▶ Task prompt: Retype the material so that each line matches the original exactly.
+++
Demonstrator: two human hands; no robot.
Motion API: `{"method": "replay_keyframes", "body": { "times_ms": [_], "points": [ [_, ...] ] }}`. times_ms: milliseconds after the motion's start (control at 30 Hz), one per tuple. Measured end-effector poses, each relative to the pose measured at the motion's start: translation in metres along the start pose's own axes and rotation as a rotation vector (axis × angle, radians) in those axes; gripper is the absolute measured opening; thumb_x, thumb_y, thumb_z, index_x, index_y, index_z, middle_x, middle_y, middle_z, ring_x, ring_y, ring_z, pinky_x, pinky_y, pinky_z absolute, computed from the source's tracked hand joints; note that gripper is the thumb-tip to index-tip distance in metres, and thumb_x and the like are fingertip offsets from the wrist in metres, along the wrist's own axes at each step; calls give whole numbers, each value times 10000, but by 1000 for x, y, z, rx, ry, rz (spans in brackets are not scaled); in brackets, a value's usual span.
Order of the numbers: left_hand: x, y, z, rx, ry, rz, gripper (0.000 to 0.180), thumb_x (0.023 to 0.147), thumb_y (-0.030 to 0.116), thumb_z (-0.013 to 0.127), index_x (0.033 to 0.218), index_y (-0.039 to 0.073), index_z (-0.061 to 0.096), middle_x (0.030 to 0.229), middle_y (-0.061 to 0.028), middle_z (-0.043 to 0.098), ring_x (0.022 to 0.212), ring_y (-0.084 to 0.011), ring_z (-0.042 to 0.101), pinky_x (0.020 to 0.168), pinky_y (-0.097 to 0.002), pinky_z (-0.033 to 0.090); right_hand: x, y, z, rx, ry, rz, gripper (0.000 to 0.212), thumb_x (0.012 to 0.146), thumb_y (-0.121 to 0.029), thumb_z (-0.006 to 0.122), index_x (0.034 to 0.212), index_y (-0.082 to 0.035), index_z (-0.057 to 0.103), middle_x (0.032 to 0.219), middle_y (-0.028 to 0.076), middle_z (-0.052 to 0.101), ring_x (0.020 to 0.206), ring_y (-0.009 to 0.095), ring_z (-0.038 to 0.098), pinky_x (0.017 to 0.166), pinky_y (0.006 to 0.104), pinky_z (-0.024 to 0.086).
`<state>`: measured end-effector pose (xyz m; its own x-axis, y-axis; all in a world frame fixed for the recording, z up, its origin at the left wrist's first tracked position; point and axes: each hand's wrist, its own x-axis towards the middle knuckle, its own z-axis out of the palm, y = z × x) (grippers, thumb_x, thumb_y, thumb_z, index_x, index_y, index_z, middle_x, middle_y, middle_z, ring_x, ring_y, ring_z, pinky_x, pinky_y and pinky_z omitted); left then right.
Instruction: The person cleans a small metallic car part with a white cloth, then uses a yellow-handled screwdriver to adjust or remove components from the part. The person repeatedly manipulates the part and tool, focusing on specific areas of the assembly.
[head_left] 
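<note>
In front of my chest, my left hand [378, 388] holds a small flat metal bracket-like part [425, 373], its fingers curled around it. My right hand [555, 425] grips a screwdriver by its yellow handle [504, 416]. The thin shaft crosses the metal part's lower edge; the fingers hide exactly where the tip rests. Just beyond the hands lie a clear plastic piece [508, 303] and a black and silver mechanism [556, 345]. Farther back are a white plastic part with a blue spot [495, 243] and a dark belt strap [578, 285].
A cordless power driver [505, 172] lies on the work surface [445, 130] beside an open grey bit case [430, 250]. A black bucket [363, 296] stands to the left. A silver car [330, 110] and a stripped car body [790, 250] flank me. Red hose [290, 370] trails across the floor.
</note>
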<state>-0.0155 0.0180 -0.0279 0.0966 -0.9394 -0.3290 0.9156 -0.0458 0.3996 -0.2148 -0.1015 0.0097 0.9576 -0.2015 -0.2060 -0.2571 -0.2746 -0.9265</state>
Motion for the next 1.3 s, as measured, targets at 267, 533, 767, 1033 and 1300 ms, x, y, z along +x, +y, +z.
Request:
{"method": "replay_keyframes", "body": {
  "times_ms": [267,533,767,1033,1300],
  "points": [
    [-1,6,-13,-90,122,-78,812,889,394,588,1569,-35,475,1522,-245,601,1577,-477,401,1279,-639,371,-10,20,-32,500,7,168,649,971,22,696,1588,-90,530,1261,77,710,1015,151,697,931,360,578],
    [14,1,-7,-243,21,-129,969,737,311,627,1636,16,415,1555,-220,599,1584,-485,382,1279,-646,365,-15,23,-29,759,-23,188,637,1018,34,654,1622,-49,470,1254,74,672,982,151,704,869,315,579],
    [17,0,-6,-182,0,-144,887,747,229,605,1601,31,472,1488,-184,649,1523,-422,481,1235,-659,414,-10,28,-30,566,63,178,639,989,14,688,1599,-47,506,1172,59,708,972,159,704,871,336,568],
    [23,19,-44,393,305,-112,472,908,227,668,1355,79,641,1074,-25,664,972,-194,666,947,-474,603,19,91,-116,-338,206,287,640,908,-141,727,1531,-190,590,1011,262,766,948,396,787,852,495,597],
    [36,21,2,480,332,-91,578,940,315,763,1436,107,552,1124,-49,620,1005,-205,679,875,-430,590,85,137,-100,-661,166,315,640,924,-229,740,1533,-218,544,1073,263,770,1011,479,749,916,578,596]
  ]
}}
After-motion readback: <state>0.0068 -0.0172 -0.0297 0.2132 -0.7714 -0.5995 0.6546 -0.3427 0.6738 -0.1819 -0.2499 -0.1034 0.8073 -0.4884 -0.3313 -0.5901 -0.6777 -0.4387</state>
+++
▶ Answer to this exercise:
Demonstrator: two human hands; no robot.
Motion API: `{"method": "replay_keyframes", "body": { "times_ms": [_], "points": [ [_, ...] ] }}`. times_ms: milliseconds after the motion's start (control at 30 Hz), one per tuple. Measured end-effector poses, each relative to the pose measured at the motion's start: translation in metres along the start pose's own axes and rotation as a rotation vector (axis × angle, radians) in those axes; gripper is the absolute measured opening; thumb_x, thumb_y, thumb_z, index_x, index_y, index_z, middle_x, middle_y, middle_z, ring_x, ring_y, ring_z, pinky_x, pinky_y, pinky_z absolute, computed from the source's tracked hand joints; note that gripper is the thumb-tip to index-tip distance in metres, and thumb_x and the like are fingertip offsets from the wrist in metres, along the wrist's own axes at each step; calls give whole numbers, each value times 10000, but by 1000 for x, y, z, rx, ry, rz (spans in brackets are not scaled); in brackets, a value's usual span.
Order of the numbers: left_hand: x, y, z, rx, ry, rz, gripper (0.000 to 0.180), thumb_x (0.023 to 0.147), thumb_y (-0.030 to 0.116), thumb_z (-0.013 to 0.127), index_x (0.033 to 0.218), index_y (-0.039 to 0.073), index_z (-0.061 to 0.096), middle_x (0.030 to 0.229), middle_y (-0.061 to 0.028), middle_z (-0.043 to 0.098), ring_x (0.022 to 0.212), ring_y (-0.084 to 0.011), ring_z (-0.042 to 0.101), pinky_x (0.020 to 0.168), pinky_y (-0.097 to 0.002), pinky_z (-0.033 to 0.090); right_hand: x, y, z, rx, ry, rz, gripper (0.000 to 0.212), thumb_x (0.012 to 0.146), thumb_y (-0.121 to 0.029), thumb_z (-0.006 to 0.122), index_x (0.034 to 0.212), index_y (-0.082 to 0.035), index_z (-0.057 to 0.103), middle_x (0.032 to 0.219), middle_y (-0.028 to 0.076), middle_z (-0.052 to 0.101), ring_x (0.020 to 0.206), ring_y (-0.009 to 0.095), ring_z (-0.038 to 0.098), pinky_x (0.017 to 0.166), pinky_y (0.006 to 0.104), pinky_z (-0.024 to 0.086).
`<state>`: measured end-effector pose (xyz m; its own x-axis, y-axis; all in a world frame fixed for the recording, z up, its origin at the left wrist's first tracked position; point and axes: each hand's wrist, its own x-axis towards the middle knuckle, its own z-axis out of the palm, y = z × x) (grippers, thumb_x, thumb_y, thumb_z, index_x, index_y, index_z, middle_x, middle_y, middle_z, ring_x, ring_y, ring_z, pinky_x, pinky_y and pinky_z omitted); left then right.
Instruction: The person cleans a small metallic car part with a white cloth, then uses a yellow-handled screwdriver to adjust or remove components from the part. The person repeatedly manipulates the part and tool, focusing on specific areas of the assembly.
[head_left] 
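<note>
In front of my chest, my left hand [378, 388] holds a small flat metal bracket-like part [425, 373], its fingers curled around it. My right hand [555, 425] grips a screwdriver by its yellow handle [504, 416]. The thin shaft crosses the metal part's lower edge; the fingers hide exactly where the tip rests. Just beyond the hands lie a clear plastic piece [508, 303] and a black and silver mechanism [556, 345]. Farther back are a white plastic part with a blue spot [495, 243] and a dark belt strap [578, 285].
A cordless power driver [505, 172] lies on the work surface [445, 130] beside an open grey bit case [430, 250]. A black bucket [363, 296] stands to the left. A silver car [330, 110] and a stripped car body [790, 250] flank me. Red hose [290, 370] trails across the floor.
</note>
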<state>-0.0155 0.0180 -0.0279 0.0966 -0.9394 -0.3290 0.9156 -0.0458 0.3996 -0.2148 -0.1015 0.0097 0.9576 -0.2015 -0.2060 -0.2571 -0.2746 -0.9265</state>
Motion for the next 1.3 s, as measured, targets at 267, 533, 767, 1033 and 1300 ms, x, y, z along +x, +y, +z.
Request:
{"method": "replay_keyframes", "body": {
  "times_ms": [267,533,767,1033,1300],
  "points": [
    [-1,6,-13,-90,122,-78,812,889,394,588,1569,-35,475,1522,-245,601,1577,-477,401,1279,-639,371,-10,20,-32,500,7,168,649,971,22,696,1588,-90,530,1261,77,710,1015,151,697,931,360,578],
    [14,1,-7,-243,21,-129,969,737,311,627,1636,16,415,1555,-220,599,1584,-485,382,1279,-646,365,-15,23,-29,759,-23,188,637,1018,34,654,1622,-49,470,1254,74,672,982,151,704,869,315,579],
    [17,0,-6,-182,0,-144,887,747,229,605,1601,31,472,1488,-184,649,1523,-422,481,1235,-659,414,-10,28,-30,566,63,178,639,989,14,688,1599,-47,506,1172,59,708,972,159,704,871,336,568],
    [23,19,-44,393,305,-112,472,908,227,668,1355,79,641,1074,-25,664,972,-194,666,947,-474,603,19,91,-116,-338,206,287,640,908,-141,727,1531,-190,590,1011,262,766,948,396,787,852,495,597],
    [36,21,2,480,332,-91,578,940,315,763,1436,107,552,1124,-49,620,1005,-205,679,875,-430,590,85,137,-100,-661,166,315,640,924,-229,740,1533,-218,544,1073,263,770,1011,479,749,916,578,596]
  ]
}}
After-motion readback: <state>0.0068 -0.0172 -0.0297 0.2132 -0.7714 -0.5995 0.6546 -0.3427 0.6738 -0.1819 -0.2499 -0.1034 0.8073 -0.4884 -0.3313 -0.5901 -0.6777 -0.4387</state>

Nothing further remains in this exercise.